Claudio Monteverdi, Andrea Gabrieli, Cipriano de Rore and Adrian Willaert were all musicians and composers associated with St. Mark’s Cathedral in Venice during the 16th century. In the same period, Luca Marenzio and Jacob Arcadelt were papal chapel musicians in Rome. But it’s the curious things they did on their nights off that interests Susan Hellauer of Anonymous 4.
The famed female vocal group joins forces with Lionheart, a men’s medieval a cappella sextet, for a concert in Duke Chapel this Saturday night. Not for an evening of sacred music, despite the venue and the clerical cachet of the names above.

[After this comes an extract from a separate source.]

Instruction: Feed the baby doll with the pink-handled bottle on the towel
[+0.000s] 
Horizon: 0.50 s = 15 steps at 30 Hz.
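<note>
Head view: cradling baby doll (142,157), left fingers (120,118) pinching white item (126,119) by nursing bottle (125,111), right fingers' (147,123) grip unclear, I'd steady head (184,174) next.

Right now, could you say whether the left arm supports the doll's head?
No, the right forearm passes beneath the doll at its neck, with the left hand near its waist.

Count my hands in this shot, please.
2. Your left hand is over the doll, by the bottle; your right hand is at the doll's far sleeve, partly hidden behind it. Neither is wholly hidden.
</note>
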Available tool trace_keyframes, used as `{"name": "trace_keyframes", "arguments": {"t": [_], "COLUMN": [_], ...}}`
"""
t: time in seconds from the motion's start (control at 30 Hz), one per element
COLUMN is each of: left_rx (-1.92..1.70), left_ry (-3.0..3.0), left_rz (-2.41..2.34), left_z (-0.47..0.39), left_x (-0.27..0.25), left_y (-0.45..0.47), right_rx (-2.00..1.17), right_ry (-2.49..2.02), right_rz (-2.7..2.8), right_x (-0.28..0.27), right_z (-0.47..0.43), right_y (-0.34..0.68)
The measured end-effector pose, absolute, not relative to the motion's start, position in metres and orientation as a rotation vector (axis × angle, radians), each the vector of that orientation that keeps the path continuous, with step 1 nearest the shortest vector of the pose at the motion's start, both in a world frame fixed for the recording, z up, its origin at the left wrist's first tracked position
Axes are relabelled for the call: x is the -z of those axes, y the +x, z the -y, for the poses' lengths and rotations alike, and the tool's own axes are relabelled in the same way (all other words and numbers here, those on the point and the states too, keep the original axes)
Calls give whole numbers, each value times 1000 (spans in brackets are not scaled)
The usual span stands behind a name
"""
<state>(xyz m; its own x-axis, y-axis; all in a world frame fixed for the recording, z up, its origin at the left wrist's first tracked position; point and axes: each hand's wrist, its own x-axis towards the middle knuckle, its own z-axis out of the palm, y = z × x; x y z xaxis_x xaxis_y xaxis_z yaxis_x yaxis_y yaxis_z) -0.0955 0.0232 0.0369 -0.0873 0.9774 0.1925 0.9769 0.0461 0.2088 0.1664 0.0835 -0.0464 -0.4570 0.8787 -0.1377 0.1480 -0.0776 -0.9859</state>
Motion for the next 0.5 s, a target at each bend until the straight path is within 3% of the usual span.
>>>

In Gods and Mortals, they will deal with the other gods and goddesses this group immortalized during their professional careers: classical deities from Ancient Greece and Rome.
Which begs the question: What’s a nice bunch of church composers doing writing hymns to Juno, Bacchus and a host of amorous nymphs on their free nights out? Indulging in youthful high spirits? Or begging for a date with the Spanish Inquisition?
But when the Italian Renaissance revived interest in Greek and Roman mythology, it gave artists a strange safe haven to explore human values. “The gods were literary figures, literary constructs,” Hellauer says. “Plus, no one is going to seriously discuss with you about whether Jove is still around or if he might take exception with something you wrote.”
The result was a safe place for artists to muse on the nature of deity, humanity and philosophy.
Through Anonymous 4’s performance this Saturday, Italian composers of the Renaissance get dangerous once again with the story of doomed Greek lovers Dido and Aeneas and the ultra-gothic story of Thyrsis and Cloris, who repeatedly come back to life–in order to die an exquisitely excruciating lovers’ death over and over again. All without having to do penance the morning after.